Two part Question:
A load of 1500N is to be at Height of 3m above the ground. The available Incline planes are 10 degrees and 40 Degrees to the horizontal. Find out the Work Done by effort on the 10 degrees and 40 Degrees ramps. Assume the coefficient of friction is 0.8. Which Incline planes would a weak person use?
I've already calculated the distance, distance for 10 degrees is 17.28 and distance for 40 degrees is 4.68
the only thing i'm missing is the correct force used for both inclined planes as well as show my working out for getting the force
To find out the work done by effort on the inclined planes, we need to use the formula:
Work (W) = Force (F) x Distance (d) x Cosine (θ)
where:
- W is the work done
- F is the force applied
- d is the distance over which the force is applied
- θ is the angle between the direction of force and the direction of motion
The first step is to calculate the force required to lift the load of 1500N to a height of 3m. This force is equal to the weight of the load, which can be calculated using the formula:
Force = Mass x Gravity
where:
- Mass is the weight of the load divided by the acceleration due to gravity (9.8 m/s²)
Calculating the force:
Force = 1500N
Next, we can calculate the distances over which the force will be applied on the two incline planes. To find the distances, we can use the trigonometric relationships of right triangles.
For the 10 degrees inclined plane:
Distance (d) = Height (h) / Sine (θ)
Calculating the distance:
θ = 10 degrees
h = 3m
Using trigonometry:
Distance = 3m / Sine(10 degrees)
For the 40 degrees inclined plane:
Distance (d) = Height (h) / Sine (θ)
Calculating the distance:
θ = 40 degrees
h = 3m
Using trigonometry:
Distance = 3m / Sine(40 degrees)
Now, we can calculate the work done on each inclined plane using the formula mentioned above.

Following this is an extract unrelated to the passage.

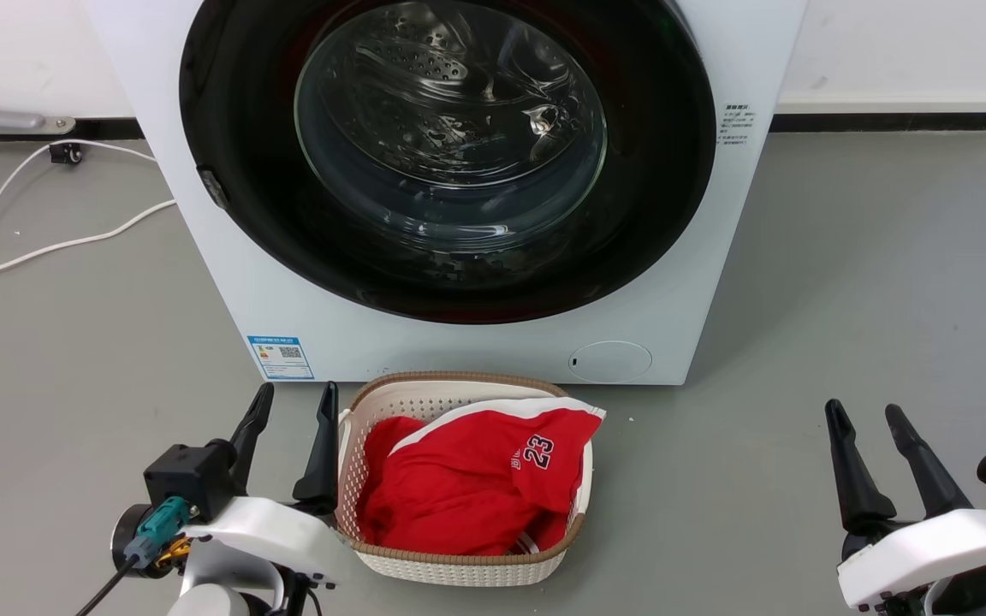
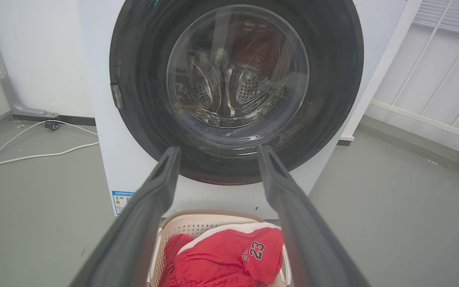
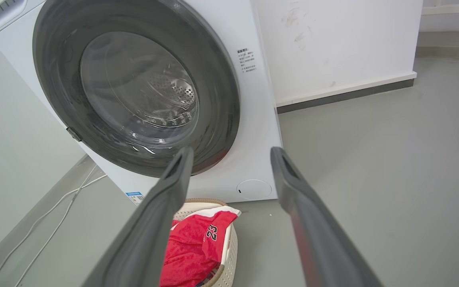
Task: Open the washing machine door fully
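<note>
Washing machine point(image 1: 228, 282): standing white and square on the floor, backing onto the wall, facing the robot.
Washing machine door point(image 1: 450, 145): lying shut and flush in the machine's front, spanning nearly its whole width, showing the steel drum through the glass bowl. Judging by that, none of the opening is done yet.
Left to do: reaching in, catching the door's edge and swinging it out to full travel. By the look of it, that is the whole task.
Left gripper point(image 1: 298, 392): hanging low just beside the basket's left rim, well apart from the door, jaws spread wide, gripping nothing.
Right gripper point(image 1: 863, 409): hanging low over bare floor to the right, well apart from the door, jaws spread wide, gripping nothing.
Door catch point(image 1: 212, 186): sitting as a small tab on the door's left edge, probably marking the side to pull.
Floor point(image 1: 844, 282): stretching grey, smooth and matt around the machine.
Wall point(image 1: 887, 43): rising white behind, ending in a dark skirting strip.
Basket point(image 1: 459, 569): sitting just in front of the machine, below the door, possibly crowding the approach.
Red garment point(image 1: 467, 479): lying bunched in the basket, showing the number 23.
White cable point(image 1: 56, 244): trailing across the floor left of the machine.
</note>
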Available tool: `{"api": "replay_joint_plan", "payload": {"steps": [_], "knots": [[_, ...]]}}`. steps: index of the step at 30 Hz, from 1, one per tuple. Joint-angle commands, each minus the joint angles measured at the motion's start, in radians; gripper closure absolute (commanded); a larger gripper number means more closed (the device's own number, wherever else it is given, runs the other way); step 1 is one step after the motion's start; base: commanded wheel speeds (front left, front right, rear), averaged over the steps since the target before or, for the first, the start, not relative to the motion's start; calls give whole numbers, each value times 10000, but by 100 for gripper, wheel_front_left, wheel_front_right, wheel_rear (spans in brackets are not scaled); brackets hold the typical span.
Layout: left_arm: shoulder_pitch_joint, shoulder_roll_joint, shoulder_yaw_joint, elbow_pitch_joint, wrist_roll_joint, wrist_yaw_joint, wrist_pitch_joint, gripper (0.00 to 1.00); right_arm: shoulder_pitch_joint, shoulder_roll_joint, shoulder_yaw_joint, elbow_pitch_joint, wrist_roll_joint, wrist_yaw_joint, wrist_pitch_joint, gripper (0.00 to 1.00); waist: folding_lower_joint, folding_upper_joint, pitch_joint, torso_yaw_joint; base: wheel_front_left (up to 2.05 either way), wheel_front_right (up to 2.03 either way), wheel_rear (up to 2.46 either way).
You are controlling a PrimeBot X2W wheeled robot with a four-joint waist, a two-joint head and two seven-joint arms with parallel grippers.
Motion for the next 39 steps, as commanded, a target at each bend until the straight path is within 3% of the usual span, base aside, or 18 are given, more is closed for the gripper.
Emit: {"api": "replay_joint_plan", "payload": {"steps": [1, 39], "knots": [[-160, 54, -42, -16, 271, 39, -113, 0, 43, 29, -32, -170, -358, 18, -2, 0, -1, 0, -6, 0, 0, 0, 0], [-147, -212, 27, 871, 2263, -305, -840, 0, 334, 251, -144, -321, -3119, 25, -314, 0, -1, 0, -169, 41, 0, 0, 0]]}}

For the 10 degrees inclined plane:
Work = Force x Distance x Cosine (θ)
Calculating the work:
Force = 1500N (as mentioned earlier)
Distance = calculated distance for 10 degrees inclined plane
θ = 10 degrees
Work_10_degrees = 1500N x Distance_10_degrees x Cosine(10 degrees)
For the 40 degrees inclined plane:
Work = Force x Distance x Cosine (θ)
Calculating the work:
Force = 1500N (as mentioned earlier)
Distance = calculated distance for 40 degrees inclined plane
θ = 40 degrees
Work_40_degrees = 1500N x Distance_40_degrees x Cosine(40 degrees)
Now, let's compare the work done on the two inclined planes:
Work_10_degrees = calculated value using the formula
Work_40_degrees = calculated value using the formula
Finally, we need to consider the coefficient of friction to determine which inclined plane a weak person would use. A higher coefficient of friction means more resistance and thus more effort is needed. In this scenario, the coefficient of friction is mentioned as 0.8.
Comparing the work done on the two incline planes:
- If the work done on the 10 degrees inclined plane is less than the work done on the 40 degrees inclined plane (taking into account friction), a weak person would prefer the 10 degrees inclined plane.
- If the work done on the 40 degrees inclined plane is less than the work done on the 10 degrees inclined plane (taking into account friction), a weak person would prefer the 40 degrees inclined plane.
To summarize, the steps to find out the work done by effort on the 10 degrees and 40 degrees ramps are as follows:
1. Calculate the force required to lift the load.
2. Calculate the distances over which the force will be applied on each inclined plane using trigonometry.
3. Use the work formula to calculate the work done on each inclined plane.
4. Compare the work done, considering the coefficient of friction, to determine which inclined plane a weak person would prefer.